By 1914, Invincible’s torpedo nets had been removed, and her foretop was rebuilt as on her sisters. Director control was fitted for the main armament, placed on the platform below the foretop. Her topgallants were removed, and her secondary armament was redistributed—the 4 in guns previously mounted on A and Y turrets were removed and remounted in the forward superstructure, one pair above the fore pair of 4 in guns and the second pair below the boat deck. All 4 in guns in the forward superstructure were plated in, and the open gallery of the superstructure was largely enclosed. At the outbreak of war, the funnel recognition bands were painted out. Prior to the Falklands action, anti-rangefinder spirals were fitted on Invincible’s masts. She flies the flag of Vice-Admiral Doveton Sturdee, commanding the battlecruiser squadron during the Falkland Islands engagement.

In late 1913, Invincible was attached to the newly organized 2nd Battlecruiser Squadron, and in 1914 she was made flagship of the 2nd BCS, consisting of Invincible herself and the battlecruiser New Zealand. On August 28, 1914, Invincible led the 2nd BCS into the Battle of Heligoland Bight, supporting the withdrawal of the Harwich Light Forces. Invincible engaged and sunk the German cruiser Koln during this action. In September, Invincible was transferred to the 1st BCS Grand Fleet, and participated in frequent patrols of the North Sea. In October she was transferred back to the 2nd BCS, and patrolled off the Shetland Islands during the Atlantic crossing of the First Canadian Contingent.

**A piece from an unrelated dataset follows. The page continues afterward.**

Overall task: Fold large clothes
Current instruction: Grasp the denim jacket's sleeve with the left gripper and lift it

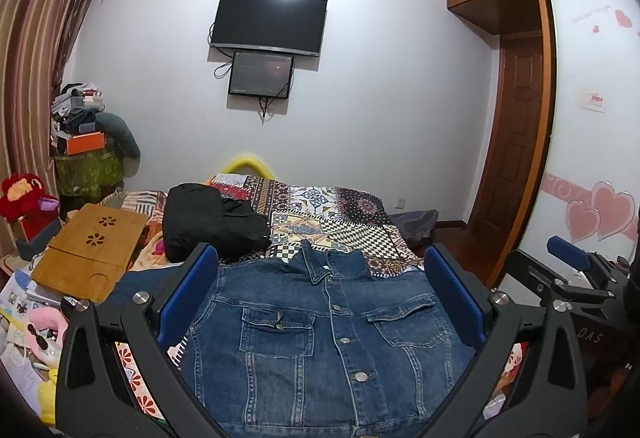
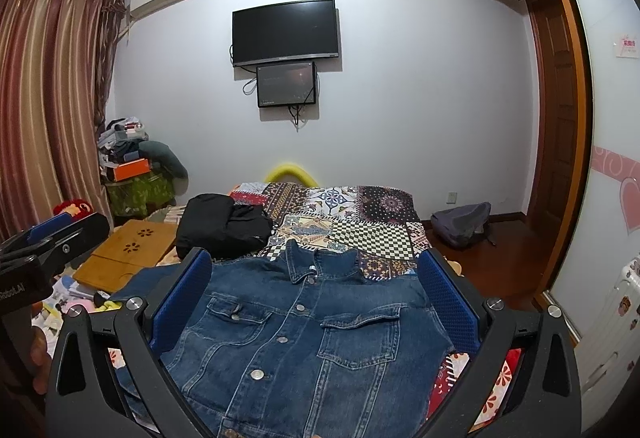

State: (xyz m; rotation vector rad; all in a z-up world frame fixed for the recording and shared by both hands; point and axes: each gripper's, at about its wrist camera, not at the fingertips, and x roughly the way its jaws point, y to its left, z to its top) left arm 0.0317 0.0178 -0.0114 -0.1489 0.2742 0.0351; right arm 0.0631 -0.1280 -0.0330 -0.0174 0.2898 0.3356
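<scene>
A blue denim jacket (image 1: 320, 334) lies flat and face up on the patchwork bedspread (image 1: 336, 213), collar pointing away, buttons closed. It also shows in the right wrist view (image 2: 304, 338). My left gripper (image 1: 320, 270) is open and empty, held above the jacket's chest with its blue pads wide apart. My right gripper (image 2: 316, 270) is open and empty too, above the same jacket. The right gripper also shows at the right edge of the left wrist view (image 1: 576, 262). The left gripper shows at the left edge of the right wrist view (image 2: 60, 238).
A black garment (image 1: 212, 222) lies bunched on the bed beyond the jacket, to the left. A wooden lap tray (image 1: 92, 250) sits left of the bed among toys and papers. A grey backpack (image 2: 464, 222) is on the floor at the right. A wardrobe (image 1: 592, 117) stands on the right.
</scene>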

On November 4, immediately following the news of the disastrous defeat at the Coronel Islands by the German Overseas Squadron, Invincible and Inflexible were detached as a special squadron for operations against Count Von Spee’s force. Invincible was relieved as flagship of the 2nd BCS by New Zealand, and the two battlecruisers made ready in Devonport. On November 11, the two battlecruisers, under the command of Vice-Admiral Doveton Sturdee aboard Invincible, weighed anchor for the South Atlantic. Invincible and Inflexible rendezvoused with the cruisers Cornwall, Kent, Carnarvon, Bristol, and Glasgow, and reached Port William in the Falkland Islands on December 7.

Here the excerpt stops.